Complicating the issue for Novo, generic drug makers and compounders, however, is the fact that certain doses of Victoza and Saxenda are currently listed on the FDA’s online drug shortage database, presenting a potential opportunity for outsourcers to make their own versions of the drug.

To hear Novo tell it, the outsourcing group OFA shouldn’t be allowed to place liraglutide on its compounding list given that FDA-approved generics to Victoza are available.

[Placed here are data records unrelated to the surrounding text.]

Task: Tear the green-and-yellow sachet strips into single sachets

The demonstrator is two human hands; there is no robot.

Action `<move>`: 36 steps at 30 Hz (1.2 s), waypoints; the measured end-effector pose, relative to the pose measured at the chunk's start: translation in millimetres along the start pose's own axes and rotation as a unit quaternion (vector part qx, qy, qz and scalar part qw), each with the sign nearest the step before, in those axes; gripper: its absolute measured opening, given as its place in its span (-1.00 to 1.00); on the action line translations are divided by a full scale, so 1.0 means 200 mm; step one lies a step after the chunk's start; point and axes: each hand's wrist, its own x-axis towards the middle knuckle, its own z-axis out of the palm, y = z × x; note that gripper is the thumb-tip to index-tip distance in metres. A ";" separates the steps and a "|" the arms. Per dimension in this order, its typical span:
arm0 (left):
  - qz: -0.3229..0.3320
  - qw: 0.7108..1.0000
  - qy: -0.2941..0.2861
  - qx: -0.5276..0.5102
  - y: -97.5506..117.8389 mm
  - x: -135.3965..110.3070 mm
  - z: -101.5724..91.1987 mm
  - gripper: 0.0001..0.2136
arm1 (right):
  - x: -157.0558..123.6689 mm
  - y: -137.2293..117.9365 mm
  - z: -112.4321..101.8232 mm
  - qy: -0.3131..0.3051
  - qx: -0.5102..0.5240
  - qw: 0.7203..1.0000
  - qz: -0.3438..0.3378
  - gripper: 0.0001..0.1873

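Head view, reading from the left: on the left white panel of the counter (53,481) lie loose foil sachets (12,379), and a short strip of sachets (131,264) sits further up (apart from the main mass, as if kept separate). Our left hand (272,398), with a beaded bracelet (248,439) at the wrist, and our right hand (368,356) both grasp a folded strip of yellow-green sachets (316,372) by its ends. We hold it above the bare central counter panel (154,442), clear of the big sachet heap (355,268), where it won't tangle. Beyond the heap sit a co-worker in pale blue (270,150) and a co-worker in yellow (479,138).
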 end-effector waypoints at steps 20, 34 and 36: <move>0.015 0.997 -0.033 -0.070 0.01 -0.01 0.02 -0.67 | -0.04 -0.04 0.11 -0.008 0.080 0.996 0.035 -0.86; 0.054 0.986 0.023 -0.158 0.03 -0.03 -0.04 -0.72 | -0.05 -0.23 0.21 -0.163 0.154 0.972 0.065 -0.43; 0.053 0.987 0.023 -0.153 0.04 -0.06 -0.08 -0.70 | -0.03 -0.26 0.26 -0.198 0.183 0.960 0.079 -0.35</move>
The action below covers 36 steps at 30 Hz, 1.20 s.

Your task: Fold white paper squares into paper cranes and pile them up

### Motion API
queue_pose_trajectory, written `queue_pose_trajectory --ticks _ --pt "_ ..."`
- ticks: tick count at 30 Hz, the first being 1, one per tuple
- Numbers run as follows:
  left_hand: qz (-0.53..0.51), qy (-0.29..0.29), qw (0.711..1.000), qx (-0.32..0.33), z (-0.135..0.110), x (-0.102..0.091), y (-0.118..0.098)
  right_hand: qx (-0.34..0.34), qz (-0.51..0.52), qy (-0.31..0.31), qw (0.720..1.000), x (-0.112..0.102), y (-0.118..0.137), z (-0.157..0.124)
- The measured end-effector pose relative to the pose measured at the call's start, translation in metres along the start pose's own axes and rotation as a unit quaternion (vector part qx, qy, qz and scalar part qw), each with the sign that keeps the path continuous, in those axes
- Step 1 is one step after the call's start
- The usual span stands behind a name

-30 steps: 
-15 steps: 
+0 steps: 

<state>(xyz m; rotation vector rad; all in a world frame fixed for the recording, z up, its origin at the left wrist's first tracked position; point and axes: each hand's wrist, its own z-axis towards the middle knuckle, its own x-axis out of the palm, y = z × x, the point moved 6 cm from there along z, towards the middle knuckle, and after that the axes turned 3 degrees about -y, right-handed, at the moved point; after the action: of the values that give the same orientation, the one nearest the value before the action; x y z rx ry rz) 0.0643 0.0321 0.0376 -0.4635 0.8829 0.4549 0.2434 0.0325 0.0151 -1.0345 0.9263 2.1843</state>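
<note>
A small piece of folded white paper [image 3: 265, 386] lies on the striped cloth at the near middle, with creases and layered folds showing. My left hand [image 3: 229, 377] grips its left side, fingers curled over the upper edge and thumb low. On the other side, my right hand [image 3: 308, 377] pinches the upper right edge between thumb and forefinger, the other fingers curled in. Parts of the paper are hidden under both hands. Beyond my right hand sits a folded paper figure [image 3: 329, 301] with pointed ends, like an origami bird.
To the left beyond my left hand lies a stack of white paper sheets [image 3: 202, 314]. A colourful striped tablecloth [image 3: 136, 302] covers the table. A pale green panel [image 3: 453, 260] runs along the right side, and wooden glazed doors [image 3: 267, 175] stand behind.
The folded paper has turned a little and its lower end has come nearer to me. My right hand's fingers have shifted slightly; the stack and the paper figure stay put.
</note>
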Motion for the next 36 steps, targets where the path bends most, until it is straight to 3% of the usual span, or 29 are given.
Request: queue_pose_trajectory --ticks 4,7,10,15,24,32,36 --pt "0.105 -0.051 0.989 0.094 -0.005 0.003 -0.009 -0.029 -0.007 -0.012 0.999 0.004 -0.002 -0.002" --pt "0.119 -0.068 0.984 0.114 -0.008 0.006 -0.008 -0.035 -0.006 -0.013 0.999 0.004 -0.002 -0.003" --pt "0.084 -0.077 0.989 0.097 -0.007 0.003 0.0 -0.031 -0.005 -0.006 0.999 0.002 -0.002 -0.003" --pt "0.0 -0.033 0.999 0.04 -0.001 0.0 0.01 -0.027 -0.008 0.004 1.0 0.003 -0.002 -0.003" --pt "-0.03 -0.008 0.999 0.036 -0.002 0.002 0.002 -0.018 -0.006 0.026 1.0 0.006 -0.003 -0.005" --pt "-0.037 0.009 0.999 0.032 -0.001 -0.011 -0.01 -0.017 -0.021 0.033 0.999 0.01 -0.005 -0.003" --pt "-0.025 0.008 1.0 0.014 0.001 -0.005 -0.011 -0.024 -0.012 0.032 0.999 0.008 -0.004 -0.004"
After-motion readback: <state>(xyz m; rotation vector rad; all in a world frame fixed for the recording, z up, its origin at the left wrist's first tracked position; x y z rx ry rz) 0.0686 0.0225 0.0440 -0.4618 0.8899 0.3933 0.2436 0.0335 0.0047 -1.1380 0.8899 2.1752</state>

Further, the OFA has failed to “establish a clinical need” to compound drugs using liraglutide, Novo’s lawyers argued in the petition.

Novo additionally argued that producing liraglutide is tricky and that “even small changes in the manufacturing process … can substantially affect its chemical and physical stability, as well as its impurity profile.”

Novo has made similar claims about the challenges of Victoza manufacturing in the past.

Back in 2017, the drugmaker filed a separate citizen petition arguing that the production process for the GLP-1 was so complex that any generic hopefuls should need to prove their equivalence via clinical trials.

More recently, Novo has largely shifted its attention toward knockoff versions of its newer GLP-1 meds, Ozempic for Type 2 diabetes and Wegovy for obesity, both of which are girded by the molecule semaglutide.

In October, Novo asked the FDA to prevent compounders from producing copycats of Ozempic and Wegovy, again making the argument that the treatments are too complex to replicate safely.

Novo specifically requested semaglutide be added to the FDA’s Demonstrable Difficulties for Compounding lists, citing complexities around formulations, delivery mechanisms, dosage forms, bioavailability and more.

Meanwhile, Novo’s chief rival in the metabolic medicine space, Eli Lilly, adopted a similar tack this week when it filed a motion to intervene in a lawsuit brought by the OFA—the same compounding organization at the center of Novo’s petition—attempting to sway the FDA to reverse its decision to declare the shortage of Lilly’s dual GIP/GLP-1 agonist tirzepatide resolved.

Lilly posed similar arguments to Novo’s, contending in a legal filing this week that compounded versions of tirzepatide—which is marketed under the brand names Mounjaro and Zepbound—aren’t beholden to the same safety and quality standards as the Lilly products they reference.

Beyond this week’s legal filings, both Novo and Lilly have been waging a broader legal campaign against health spas, clinics and pharmacies in a bid to corral imitations of their highly-profitable incretin drugs.